E' proprio nel periodo delle festività che le pompe di gasolio non avrebbero mixato bene la materia, fornendo cosi ai consumatori un prodotto non idoneo per essere versato nei serbatoi delle automobili, poichè composto da elementi non del tutto compatibili con quelli della regolare conformazione del gasolio, almeno questo quanto sostenuto dalla segnalazione in merito alla raffineria di Taranto.
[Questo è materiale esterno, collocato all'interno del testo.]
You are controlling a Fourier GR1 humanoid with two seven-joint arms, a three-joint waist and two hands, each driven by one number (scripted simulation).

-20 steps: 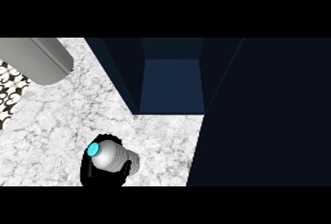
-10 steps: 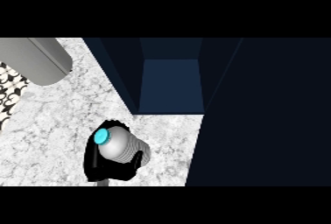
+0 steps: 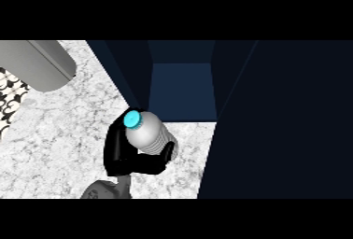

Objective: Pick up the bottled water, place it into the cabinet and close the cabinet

Non, quindi, casi isolati, ma un vero e proprio danneggiamento di massa come raramente se ne sono visti sul territorio nazionale. Quello che Eni potrà fare è verificare che il trasporto sia andato a buon fine e siano state rispettate tutte le operazioni per l'integrità del prodotto consegnato alle agenzie. Sulla base di queste previsioni Giovanni D'Agata, presidente dello "Sportello dei Diritti" ha depositato un esposto presso la Procura della Repubblica, presso il Tribunale di Lecce per denunciare l'accaduto. Dal canto suo l'associazione attraverso i suoi collaboratori ha avviato una "class action" per tutelare i cittadini al fine di ottenere il più ampio ristoro dei danni patiti. "Il gasolio spedito dalla raffineria di Taranto - scrive la società del settore pretolifero - rispetta tutti i requisiti di qualità previsti per cui si esclude categoricamente che le presunte anomalie possano essere imputabili alla raffineria". "Sono tuttora in corso approfondimenti - si legge ancora nel comunicato - sulla catena di distribuzione a valle per accertare le cause di disservizi subiti".